- Specialty: Neurology

= Progressive bulbar palsy =

Progressive bulbar palsy (PBP) is a medical condition. It belongs to a group of disorders known as motor neuron diseases. PBP is a disease that attacks the nerves supplying the bulbar muscles. These disorders are characterized by the degeneration of motor neurons in the cerebral cortex, spinal cord, brain stem, and pyramidal tracts. This specifically involves the glossopharyngeal nerve (IX), vagus nerve (X), and hypoglossal nerve (XII).

This disorder should not be confused with pseudobulbar palsy or progressive spinal muscular atrophy. The term infantile progressive bulbar palsy is used to describe progressive bulbar palsy in children. The ICD-11 lists progressive bulbar palsy as a variant of amyotrophic lateral sclerosis (ALS).

==Signs and symptoms==
Prognosis for PBP patients is poor. Progressive bulbar palsy symptoms can include progressive difficulty with talking and swallowing. Patients can also exhibit reduced gag reflexes, weak palatal movements, fasciculations, and weak movement of the facial muscles and tongue. In advanced cases of PBP, patients may be unable to protrude their tongue or manipulate food in their mouth.

Patients with early cases of PBP have difficulty with pronunciations, particularly lateral consonants (linguals) and velars, and may show problems with drooling saliva. If the corticobulbar tract is affected a pseudobulbar affect with emotional changes may occur. Because PBP patients have such difficulty swallowing, food and saliva can be inhaled into the lungs. This can cause gagging and choking, and it increases the risk of pneumonia. Death, which is often from pneumonia, usually occurs one to three years after the start of the disorder.

About twenty-five percent of patients with PBP eventually develop the widespread symptoms common to ALS.

==Cause==
The cause of PBP is unknown. One form of PBP is found to occur within patients that have a CuZn-superoxide dismutase (SOD1) mutation. Progressive bulbar palsy patients that have this mutation are classified with FALS patients, Familial ALS (FALS) accounts for about 5%-10% of all ALS cases and is caused by genetic factors. Within these, about 20–25% are linked to the SOD1 mutation. It is not currently known if and how the decreased SOD1 activity contributes to Progressive Bulbar Palsy or FALS, and studies are being done in patients and transgenic mice to help further understand the impact of this gene on the disease.

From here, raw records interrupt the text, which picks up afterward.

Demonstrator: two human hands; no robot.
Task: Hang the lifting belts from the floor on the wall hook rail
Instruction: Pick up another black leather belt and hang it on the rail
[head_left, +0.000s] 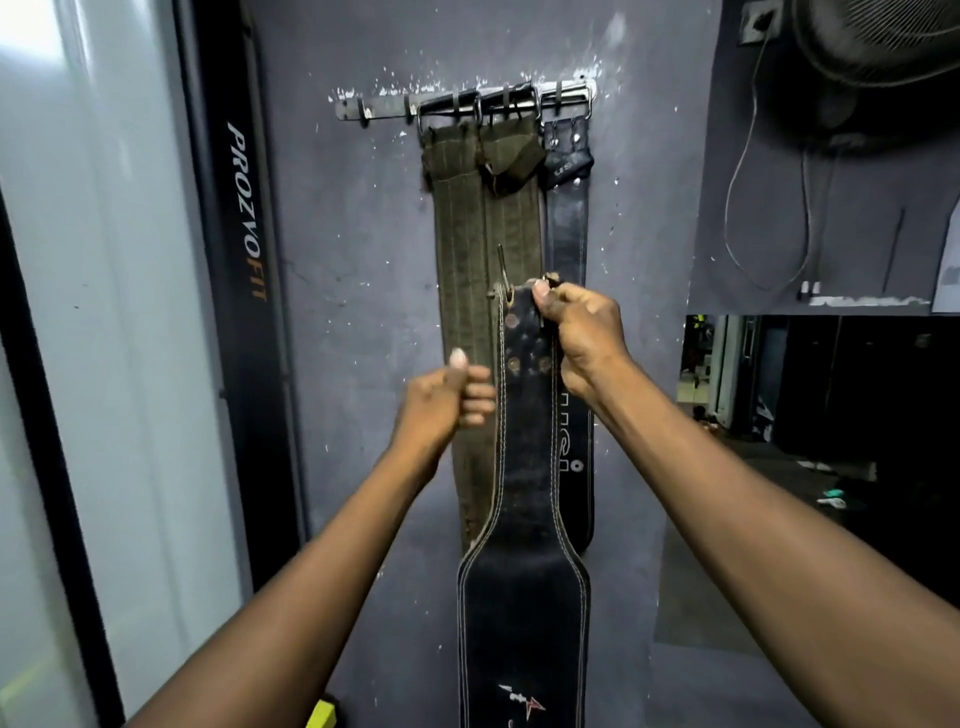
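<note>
A metal hook rail (379, 106) is fixed high on the grey wall. Two olive fabric belts (462, 249) and a black leather belt (566, 234) hang from its right hooks; the left hooks are bare. In front of them I hold a black stitched leather belt (524, 467) upright, its buckle end well below the rail. My right hand (582, 338) grips that buckle end from the right. My left hand (449, 397) pinches the belt's left edge lower down. The belt's lower part drops out of view.
A black machine upright marked PROZVOFIT (244, 218) stands left of the wall, beside a pale panel (114, 260). A wall fan (872, 62) with a dangling cable hangs top right. A mirror (821, 415) at right reflects the dark gym floor.
</note>
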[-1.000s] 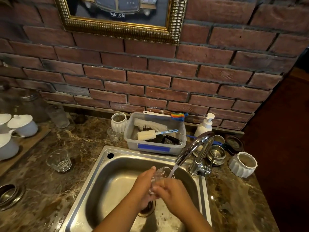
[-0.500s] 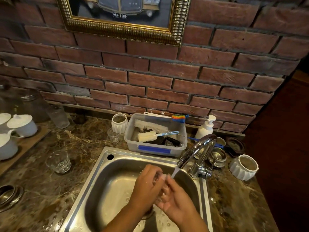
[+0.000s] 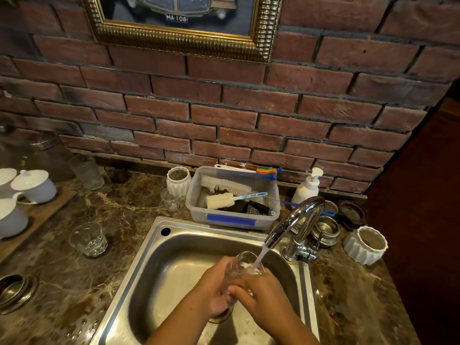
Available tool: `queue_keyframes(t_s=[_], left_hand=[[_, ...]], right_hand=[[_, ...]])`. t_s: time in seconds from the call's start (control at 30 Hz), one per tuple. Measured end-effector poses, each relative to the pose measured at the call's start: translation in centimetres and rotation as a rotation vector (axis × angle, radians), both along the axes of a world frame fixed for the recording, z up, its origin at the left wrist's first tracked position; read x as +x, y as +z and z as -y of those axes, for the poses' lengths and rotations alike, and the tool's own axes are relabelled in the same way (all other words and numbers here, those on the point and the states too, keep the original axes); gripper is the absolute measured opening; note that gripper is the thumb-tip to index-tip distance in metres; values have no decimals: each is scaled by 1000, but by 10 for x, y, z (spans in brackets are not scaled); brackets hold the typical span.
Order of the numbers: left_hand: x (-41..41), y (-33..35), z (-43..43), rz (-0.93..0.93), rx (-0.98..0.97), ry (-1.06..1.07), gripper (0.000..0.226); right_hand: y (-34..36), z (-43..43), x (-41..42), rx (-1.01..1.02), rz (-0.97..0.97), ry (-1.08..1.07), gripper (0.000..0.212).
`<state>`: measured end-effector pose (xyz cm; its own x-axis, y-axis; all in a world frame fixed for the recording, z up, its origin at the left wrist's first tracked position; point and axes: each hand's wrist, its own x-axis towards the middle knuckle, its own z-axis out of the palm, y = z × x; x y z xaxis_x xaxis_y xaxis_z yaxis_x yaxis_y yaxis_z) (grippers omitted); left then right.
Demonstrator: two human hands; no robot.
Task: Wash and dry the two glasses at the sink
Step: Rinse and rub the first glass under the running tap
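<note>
Over the steel sink I hold a clear glass under the running tap. Water streams into its open top. My left hand grips the glass from the left, and my right hand wraps round its lower part from the right. Most of the glass is hidden between the hands. A second clear glass stands upright on the marble counter, left of the sink.
A plastic tub with brushes sits behind the sink, a small glass and white ribbed cup beside it. Soap dispenser, steel bowls and another white cup crowd the right. White lidded pots stand far left.
The glass has come back up under the stream with its open top showing, after being covered by both hands half a second ago. Both hands shifted slightly around it.
</note>
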<state>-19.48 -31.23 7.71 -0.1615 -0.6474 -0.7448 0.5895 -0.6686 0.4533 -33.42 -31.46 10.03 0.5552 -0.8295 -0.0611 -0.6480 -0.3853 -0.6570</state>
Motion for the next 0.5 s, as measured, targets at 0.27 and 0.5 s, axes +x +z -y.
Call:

A case study was done on a 42-year-old woman who complained of muscle weakness 10 months prior to admission in the hospital. Upon neurological examination, the patient showed muscle atrophy, fasciculation in all limbs and decreased deep tendon reflexes. The patient's older brother, father, and paternal uncle had previously all died of ALS or an ALS type syndrome. The patient developed progressive bulbar palsy, became dependent on a respirator, and had two episodes of cardiac arrest. The patient died from pneumonia two years after the onset of the disease. After studying the patient, it was found that the patient had a two base pair deletion in the 126th codon in exon 5 of the SOD1 gene. This mutation produced a frameshift mutation, which led to a stop codon at position 131. SOD1 activity was decreased by about 30%. The patient's histological examination showed severe reduction in lower motor neurons. Upon further study, this case proved to be important because it demonstrated that SOD1 mutations might not effect steady neuropathological changes, and that environmental and genetic factors might affect the phenotype of the SOD1 mutations.

==Treatment==
PBP is aggressive and relentless, and there were no treatments for the disease as of 2005. However, early detection of PBP is the optimal scenario in which doctors can map out a plan for management of the disease. This typically involves symptomatic treatments that are frequently used in many lower motor disorders.

==History==
The disease was first recognized by the French neurologist Guillaume Duchenne in 1860 and termed, "labioglossolaryngeal paralysis". In 1859, Wachsmuth changed the name to progressive bulbar palsy. In 1869, Charcot studied the involvement of the corticospinal tracts and with Joffroy, who noted the loss of the bulbar motor nuclei, discovered the similarities to amyotrophic lateral sclerosis (ALS). It was observed that a distinction from ALS was fatigue that predominated in muscles innervated by lower cranial nerve nuclei, rather than the upper motor neurons.